What you should do: Repeat each line of the material exactly.

━━━━━ Supplied material

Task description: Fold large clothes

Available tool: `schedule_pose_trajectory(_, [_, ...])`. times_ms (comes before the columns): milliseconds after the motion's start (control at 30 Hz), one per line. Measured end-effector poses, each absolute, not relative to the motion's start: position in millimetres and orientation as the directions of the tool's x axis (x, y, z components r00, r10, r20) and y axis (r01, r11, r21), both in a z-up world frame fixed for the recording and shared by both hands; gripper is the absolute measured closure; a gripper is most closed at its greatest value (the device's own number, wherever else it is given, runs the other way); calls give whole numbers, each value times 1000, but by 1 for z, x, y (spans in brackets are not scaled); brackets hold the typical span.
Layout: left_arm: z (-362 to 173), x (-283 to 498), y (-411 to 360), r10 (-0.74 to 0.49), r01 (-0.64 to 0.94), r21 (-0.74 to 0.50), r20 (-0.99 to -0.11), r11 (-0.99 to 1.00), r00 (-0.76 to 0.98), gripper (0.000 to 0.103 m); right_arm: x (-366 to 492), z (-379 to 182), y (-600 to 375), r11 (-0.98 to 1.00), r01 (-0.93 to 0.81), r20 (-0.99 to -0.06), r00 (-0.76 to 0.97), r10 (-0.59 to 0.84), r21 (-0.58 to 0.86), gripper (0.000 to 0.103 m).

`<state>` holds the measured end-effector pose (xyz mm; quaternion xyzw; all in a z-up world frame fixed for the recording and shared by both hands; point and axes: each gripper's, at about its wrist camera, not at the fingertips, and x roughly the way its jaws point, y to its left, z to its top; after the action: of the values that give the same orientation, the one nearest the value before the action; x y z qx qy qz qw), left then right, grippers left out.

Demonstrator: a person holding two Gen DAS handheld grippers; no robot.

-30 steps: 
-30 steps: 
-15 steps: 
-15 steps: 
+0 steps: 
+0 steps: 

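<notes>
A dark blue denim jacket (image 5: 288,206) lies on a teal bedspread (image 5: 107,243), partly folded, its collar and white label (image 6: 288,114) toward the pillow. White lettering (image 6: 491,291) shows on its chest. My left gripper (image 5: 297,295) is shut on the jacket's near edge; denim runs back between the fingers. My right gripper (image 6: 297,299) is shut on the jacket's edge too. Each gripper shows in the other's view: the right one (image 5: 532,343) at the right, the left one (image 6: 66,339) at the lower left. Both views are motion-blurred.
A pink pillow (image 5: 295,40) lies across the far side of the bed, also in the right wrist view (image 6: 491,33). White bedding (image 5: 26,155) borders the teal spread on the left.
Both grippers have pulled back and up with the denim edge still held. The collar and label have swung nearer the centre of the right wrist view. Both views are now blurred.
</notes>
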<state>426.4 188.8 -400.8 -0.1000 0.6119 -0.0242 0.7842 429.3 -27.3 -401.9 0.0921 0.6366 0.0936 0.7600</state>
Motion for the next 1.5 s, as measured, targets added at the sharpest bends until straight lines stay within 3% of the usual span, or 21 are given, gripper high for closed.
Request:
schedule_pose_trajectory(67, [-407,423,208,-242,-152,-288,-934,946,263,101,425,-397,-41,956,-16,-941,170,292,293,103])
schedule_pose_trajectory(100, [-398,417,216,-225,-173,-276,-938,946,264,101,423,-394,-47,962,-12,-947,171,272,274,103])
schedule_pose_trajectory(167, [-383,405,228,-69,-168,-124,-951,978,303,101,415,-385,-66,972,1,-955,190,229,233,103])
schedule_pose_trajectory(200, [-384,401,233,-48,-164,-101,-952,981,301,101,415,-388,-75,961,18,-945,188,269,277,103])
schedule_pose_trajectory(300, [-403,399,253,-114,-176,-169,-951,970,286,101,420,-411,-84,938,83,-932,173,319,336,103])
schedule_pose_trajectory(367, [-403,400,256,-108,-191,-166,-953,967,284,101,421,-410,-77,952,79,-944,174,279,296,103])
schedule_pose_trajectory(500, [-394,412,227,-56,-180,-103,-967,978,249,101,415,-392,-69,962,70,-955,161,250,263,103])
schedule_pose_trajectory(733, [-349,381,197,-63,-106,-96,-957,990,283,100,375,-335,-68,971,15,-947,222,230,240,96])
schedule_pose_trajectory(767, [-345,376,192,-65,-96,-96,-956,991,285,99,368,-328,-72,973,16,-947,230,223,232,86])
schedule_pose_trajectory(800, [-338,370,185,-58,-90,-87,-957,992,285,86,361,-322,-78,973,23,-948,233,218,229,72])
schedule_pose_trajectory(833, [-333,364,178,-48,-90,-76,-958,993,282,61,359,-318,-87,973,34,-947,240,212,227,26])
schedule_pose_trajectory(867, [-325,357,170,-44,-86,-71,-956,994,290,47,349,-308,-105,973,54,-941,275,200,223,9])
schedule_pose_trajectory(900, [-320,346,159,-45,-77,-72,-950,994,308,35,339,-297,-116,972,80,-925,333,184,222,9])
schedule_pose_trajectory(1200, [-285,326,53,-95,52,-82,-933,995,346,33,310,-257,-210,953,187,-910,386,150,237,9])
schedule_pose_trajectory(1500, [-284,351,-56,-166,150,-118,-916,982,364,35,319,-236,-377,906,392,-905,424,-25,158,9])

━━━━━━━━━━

Answer space:
Task description: Fold large clothes

Available tool: `schedule_pose_trajectory(_, [_, ...])`. times_ms (comes before the columns): milliseconds after the motion's start (control at 30 Hz), one per line. Measured end-effector poses, each absolute, not relative to the motion's start: position in millimetres and orientation as the directions of the tool's x axis (x, y, z components r00, r10, r20) and y axis (r01, r11, r21), both in a z-up world frame fixed for the recording and shared by both hands; gripper is the absolute measured closure; a gripper is most closed at its greatest value (the device's own number, wherever else it is given, runs the other way); calls give whole numbers, each value times 1000, but by 1 for z, x, y (spans in brackets are not scaled); brackets hold the typical span.
Layout: left_arm: z (-362 to 173), x (-283 to 498), y (-411 to 360), r10 (-0.74 to 0.49), r01 (-0.64 to 0.94), r21 (-0.74 to 0.50), r20 (-0.99 to -0.11), r11 (-0.99 to 1.00), r00 (-0.76 to 0.98), gripper (0.000 to 0.103 m); right_arm: x (-366 to 492), z (-379 to 182), y (-600 to 375), r11 (-0.98 to 1.00), r01 (-0.93 to 0.81), r20 (-0.99 to -0.06), r00 (-0.76 to 0.97), r10 (-0.59 to 0.84), r21 (-0.58 to 0.86), gripper (0.000 to 0.103 m).

`<state>` holds the measured end-effector pose (xyz mm; quaternion xyzw; all in a z-up world frame fixed for the recording and shared by both hands; point and axes: each gripper's, at about its wrist camera, not at the fingertips, and x roughly the way its jaws point, y to its left, z to its top; after the action: of the values that give the same orientation, the one nearest the value before the action; x y z qx qy qz qw), left then right, grippers left out.

Demonstrator: a person holding two Gen DAS handheld grippers; no robot.

-30 steps: 
-30 steps: 
-15 steps: 
-15 steps: 
+0 steps: 
+0 steps: 

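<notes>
A dark blue denim jacket (image 5: 288,206) lies on a teal bedspread (image 5: 107,243), partly folded, its collar and white label (image 6: 288,114) toward the pillow. White lettering (image 6: 491,291) shows on its chest. My left gripper (image 5: 297,295) is shut on the jacket's near edge; denim runs back between the fingers. My right gripper (image 6: 297,299) is shut on the jacket's edge too. Each gripper shows in the other's view: the right one (image 5: 532,343) at the right, the left one (image 6: 66,339) at the lower left. Both views are motion-blurred.
A pink pillow (image 5: 295,40) lies across the far side of the bed, also in the right wrist view (image 6: 491,33). White bedding (image 5: 26,155) borders the teal spread on the left.
Both grippers have pulled back and up with the denim edge still held. The collar and label have swung nearer the centre of the right wrist view. Both views are now blurred.
</notes>
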<state>426.4 188.8 -400.8 -0.1000 0.6119 -0.0242 0.7842 429.3 -27.3 -401.9 0.0921 0.6366 0.0936 0.7600</state>
Motion for the next 1.5 s, as measured, targets added at the sharpest bends until straight lines stay within 3% of the usual span, or 21 are given, gripper high for closed.
Request:
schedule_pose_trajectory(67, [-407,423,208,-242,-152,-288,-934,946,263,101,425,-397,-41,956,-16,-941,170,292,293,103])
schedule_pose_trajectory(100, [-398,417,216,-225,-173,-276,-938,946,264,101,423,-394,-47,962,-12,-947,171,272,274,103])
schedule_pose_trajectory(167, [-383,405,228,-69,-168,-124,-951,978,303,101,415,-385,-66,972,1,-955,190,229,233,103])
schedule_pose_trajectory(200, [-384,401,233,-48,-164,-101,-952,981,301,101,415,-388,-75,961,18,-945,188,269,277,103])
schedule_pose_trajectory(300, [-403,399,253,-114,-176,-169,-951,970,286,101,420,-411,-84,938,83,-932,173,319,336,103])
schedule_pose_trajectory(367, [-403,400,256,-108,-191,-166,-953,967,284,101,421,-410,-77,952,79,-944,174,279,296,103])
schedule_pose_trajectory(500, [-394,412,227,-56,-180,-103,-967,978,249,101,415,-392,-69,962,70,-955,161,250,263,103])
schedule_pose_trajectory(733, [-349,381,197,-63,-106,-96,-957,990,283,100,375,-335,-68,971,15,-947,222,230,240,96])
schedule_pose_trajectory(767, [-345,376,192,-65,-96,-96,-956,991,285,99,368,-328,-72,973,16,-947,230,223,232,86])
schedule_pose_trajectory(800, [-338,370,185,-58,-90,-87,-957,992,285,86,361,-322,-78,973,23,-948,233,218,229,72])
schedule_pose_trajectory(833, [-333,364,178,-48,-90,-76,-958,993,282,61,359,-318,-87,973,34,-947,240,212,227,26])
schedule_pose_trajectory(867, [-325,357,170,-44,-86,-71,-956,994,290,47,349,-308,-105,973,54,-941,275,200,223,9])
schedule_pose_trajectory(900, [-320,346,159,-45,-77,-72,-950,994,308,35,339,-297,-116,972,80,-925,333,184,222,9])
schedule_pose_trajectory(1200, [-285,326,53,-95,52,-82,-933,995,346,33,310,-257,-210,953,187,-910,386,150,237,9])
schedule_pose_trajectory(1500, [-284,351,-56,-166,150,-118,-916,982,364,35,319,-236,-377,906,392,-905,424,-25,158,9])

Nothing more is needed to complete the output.